((

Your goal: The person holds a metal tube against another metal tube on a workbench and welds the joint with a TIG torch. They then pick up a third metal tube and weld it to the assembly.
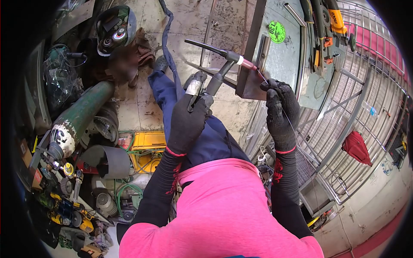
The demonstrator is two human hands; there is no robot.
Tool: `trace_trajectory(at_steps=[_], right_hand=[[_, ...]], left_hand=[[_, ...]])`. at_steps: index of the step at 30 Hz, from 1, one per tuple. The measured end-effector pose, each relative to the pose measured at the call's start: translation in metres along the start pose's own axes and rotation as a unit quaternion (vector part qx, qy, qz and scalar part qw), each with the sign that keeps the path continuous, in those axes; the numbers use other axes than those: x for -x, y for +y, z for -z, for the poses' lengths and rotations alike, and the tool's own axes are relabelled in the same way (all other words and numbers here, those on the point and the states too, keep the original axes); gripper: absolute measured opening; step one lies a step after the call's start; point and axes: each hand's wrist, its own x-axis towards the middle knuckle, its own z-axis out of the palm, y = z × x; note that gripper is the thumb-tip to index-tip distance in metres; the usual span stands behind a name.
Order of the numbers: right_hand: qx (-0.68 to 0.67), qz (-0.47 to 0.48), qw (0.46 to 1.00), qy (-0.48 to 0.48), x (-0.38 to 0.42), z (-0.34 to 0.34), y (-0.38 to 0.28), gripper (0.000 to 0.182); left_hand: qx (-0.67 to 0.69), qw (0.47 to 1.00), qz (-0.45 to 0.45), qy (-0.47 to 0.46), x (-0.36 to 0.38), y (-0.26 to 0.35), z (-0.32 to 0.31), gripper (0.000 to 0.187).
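Note:
A welding torch [221, 74] with a black back cap and a pink nozzle is in my left hand [189, 114], which wears a black glove and is closed round its handle. Silvery tape wraps one finger of that glove. The nozzle points right, towards my right hand [282, 109]. That hand, also in a black glove, pinches a thin metal rod [297, 137], which runs down past my right forearm. The torch tip and my right fingertips are close together beside the edge of a metal-topped table [292, 60].
A green gas cylinder [84, 114] leans at the left, near a yellow case [148, 139] and power tools [79, 219]. Grinders and clamps [320, 34] lie at the table's far right. Metal railings [365, 99] and a red bag [357, 148] are at the right.

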Motion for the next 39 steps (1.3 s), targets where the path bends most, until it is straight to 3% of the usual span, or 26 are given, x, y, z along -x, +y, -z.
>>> trace_trajectory(at_steps=[17, 28, 30, 39], right_hand=[[0.003, -0.005, 1.000, 0.005, 0.000, -0.002, -0.003, 0.019], [0.046, 0.023, 0.998, 0.026, 0.001, -0.002, 0.004, 0.020], [0.036, 0.019, 0.999, 0.015, 0.001, -0.001, 0.004, 0.020], [0.024, -0.007, 1.000, -0.006, 0.000, 0.001, -0.004, 0.020]], left_hand=[[-0.012, 1.000, 0.019, 0.011, 0.001, 0.004, -0.001, 0.022], [-0.039, 0.998, -0.040, 0.020, 0.005, 0.007, -0.007, 0.025], [-0.076, 0.997, -0.022, -0.012, 0.006, 0.010, -0.003, 0.028], [-0.047, 0.999, -0.017, 0.005, 0.004, 0.005, -0.001, 0.022]])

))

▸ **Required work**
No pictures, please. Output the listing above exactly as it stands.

▸ **Answer box**
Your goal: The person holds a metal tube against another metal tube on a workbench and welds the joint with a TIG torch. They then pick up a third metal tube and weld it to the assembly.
The demonstrator is two human hands; there is no robot.
Tool: `trace_trajectory(at_steps=[_], right_hand=[[_, ...]], left_hand=[[_, ...]])`. at_steps: index of the step at 30 Hz, from 1, one per tuple. The measured end-effector pose, each relative to the pose measured at the call's start: translation in metres along the start pose's own axes and rotation as a unit quaternion (vector part qx, qy, qz and scalar part qw), each with the sign that keeps the path continuous, in those axes; the numbers use other axes than those: x for -x, y for +y, z for -z, for the poses' lengths and rotations alike, and the tool's own axes are relabelled in the same way (all other words and numbers here, those on the point and the states too, keep the original axes); gripper: absolute measured opening; step one lies a step after the call's start; point and axes: each hand's wrist, its own x-axis towards the middle knuckle, its own z-axis out of the palm, y = z × x; note that gripper is the thumb-tip to index-tip distance in metres; the usual span stands behind a name.
Order of the numbers: right_hand: qx (-0.68 to 0.67), qz (-0.47 to 0.48), qw (0.46 to 1.00), qy (-0.48 to 0.48), x (-0.38 to 0.42), z (-0.34 to 0.34), y (-0.38 to 0.28), gripper (0.000 to 0.182); left_hand: qx (-0.67 to 0.69), qw (0.47 to 1.00), qz (-0.45 to 0.45), qy (-0.47 to 0.46), x (-0.36 to 0.38), y (-0.26 to 0.35), z (-0.32 to 0.31), gripper (0.000 to 0.187).
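Note:
A welding torch [221, 74] with a black back cap and a pink nozzle is in my left hand [189, 114], which wears a black glove and is closed round its handle. Silvery tape wraps one finger of that glove. The nozzle points right, towards my right hand [282, 109]. That hand, also in a black glove, pinches a thin metal rod [297, 137], which runs down past my right forearm. The torch tip and my right fingertips are close together beside the edge of a metal-topped table [292, 60].
A green gas cylinder [84, 114] leans at the left, near a yellow case [148, 139] and power tools [79, 219]. Grinders and clamps [320, 34] lie at the table's far right. Metal railings [365, 99] and a red bag [357, 148] are at the right.
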
Motion for the next 39 steps (1.3 s), targets where the path bends most, until it is straight to 3% of the usual span, or 26 are given, x, y, z along -x, +y, -z.
>>> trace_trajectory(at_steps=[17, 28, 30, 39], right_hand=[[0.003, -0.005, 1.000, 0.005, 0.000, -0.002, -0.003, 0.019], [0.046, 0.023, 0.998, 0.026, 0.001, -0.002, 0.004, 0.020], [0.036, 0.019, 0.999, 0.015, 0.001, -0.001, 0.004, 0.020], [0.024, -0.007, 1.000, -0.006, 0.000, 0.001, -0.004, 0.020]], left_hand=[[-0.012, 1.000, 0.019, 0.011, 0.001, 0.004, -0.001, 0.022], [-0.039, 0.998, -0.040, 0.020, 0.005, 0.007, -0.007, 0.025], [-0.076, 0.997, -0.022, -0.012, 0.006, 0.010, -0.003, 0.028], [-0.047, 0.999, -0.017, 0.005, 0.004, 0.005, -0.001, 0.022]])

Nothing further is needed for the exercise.